GNSS-Denied Semi Direct Visual Navigation for Autonomous UAVs Aided by PI-Inspired Inertial Priors
Eduardo Gallo, Antonio Barrientos

TL;DR
This paper introduces a novel inertially assisted visual navigation system for UAVs that significantly reduces position drift in GNSS-denied environments by integrating inertial priors inspired by PI control, validated through high-fidelity simulations.
Contribution
It presents a new IA-VNS method that combines visual odometry with inertial priors to improve navigation accuracy without GNSS, and provides open-source implementation and simulation tools.
Findings
Major reduction in horizontal position drift in GNSS-denied scenarios
Effective integration of inertial priors improves visual navigation accuracy
Open-source software facilitates further research and development
Abstract
This article proposes a method to diminish the pose (position plus attitude) drift experienced by an SVO (Semi-Direct Visual Odometry) based visual navigation system installed onboard a UAV (Unmanned Air Vehicle) by supplementing its pose estimation non linear optimizations with priors based on the outputs of a GNSS (Global Navigation Satellite System) Denied inertial navigation system.

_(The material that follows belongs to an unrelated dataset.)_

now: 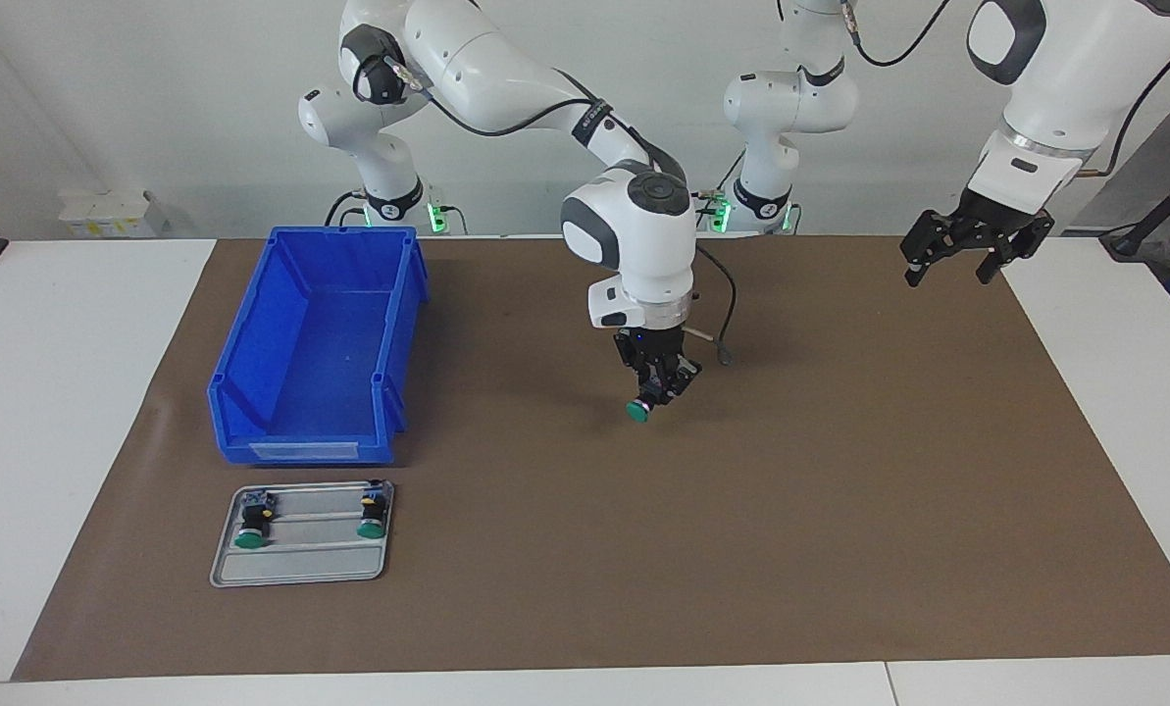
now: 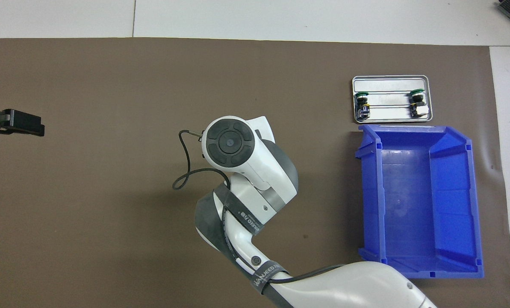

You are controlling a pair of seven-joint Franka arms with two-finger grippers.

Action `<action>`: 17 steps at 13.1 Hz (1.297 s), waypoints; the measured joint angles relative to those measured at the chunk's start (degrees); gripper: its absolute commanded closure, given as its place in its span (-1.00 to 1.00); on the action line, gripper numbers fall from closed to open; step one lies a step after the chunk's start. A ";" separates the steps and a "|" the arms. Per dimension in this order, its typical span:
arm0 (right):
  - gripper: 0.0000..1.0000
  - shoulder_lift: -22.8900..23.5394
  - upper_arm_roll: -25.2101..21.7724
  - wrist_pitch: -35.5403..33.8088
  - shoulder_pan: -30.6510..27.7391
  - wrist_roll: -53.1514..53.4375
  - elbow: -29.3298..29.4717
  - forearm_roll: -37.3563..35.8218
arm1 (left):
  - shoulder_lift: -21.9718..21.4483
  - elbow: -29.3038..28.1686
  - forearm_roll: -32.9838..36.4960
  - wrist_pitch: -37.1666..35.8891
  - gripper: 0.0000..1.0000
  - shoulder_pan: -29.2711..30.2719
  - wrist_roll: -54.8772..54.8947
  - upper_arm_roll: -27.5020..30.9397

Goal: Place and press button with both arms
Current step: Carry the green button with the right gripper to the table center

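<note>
A green-capped button (image 1: 637, 411) hangs low over the middle of the brown mat (image 1: 839, 510), cap tilted toward the camera, with my right gripper (image 1: 655, 392) shut on its black body. In the overhead view the right arm's wrist (image 2: 230, 141) hides that gripper and the button. My left gripper (image 1: 948, 277) hangs open and empty in the air over the mat's edge at the left arm's end of the table, and it shows at the overhead view's edge (image 2: 11, 122).
A grey metal tray (image 1: 300, 569) holds two more green-capped buttons (image 1: 251, 525) (image 1: 373, 515) toward the right arm's end. An empty blue bin (image 1: 344, 233) stands beside the tray, nearer to the robots. White table borders the mat.
</note>
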 measured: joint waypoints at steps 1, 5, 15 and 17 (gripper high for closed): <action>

The method is inspired in a PI (Proportional Integral) control system, in which the attitude, altitude, and rate of climb inertial outputs act as targets to ensure that the visual estimations do not deviate far from their inertial counterparts. The resulting IA-VNS (Inertially Assisted Visual Navigation System) achieves major reductions in the horizontal position drift inherent to the GNSS-Denied navigation of autonomous fixed wing low SWaP (Size, Weight, and Power) UAVs. Additionally, the IA-VNS can be…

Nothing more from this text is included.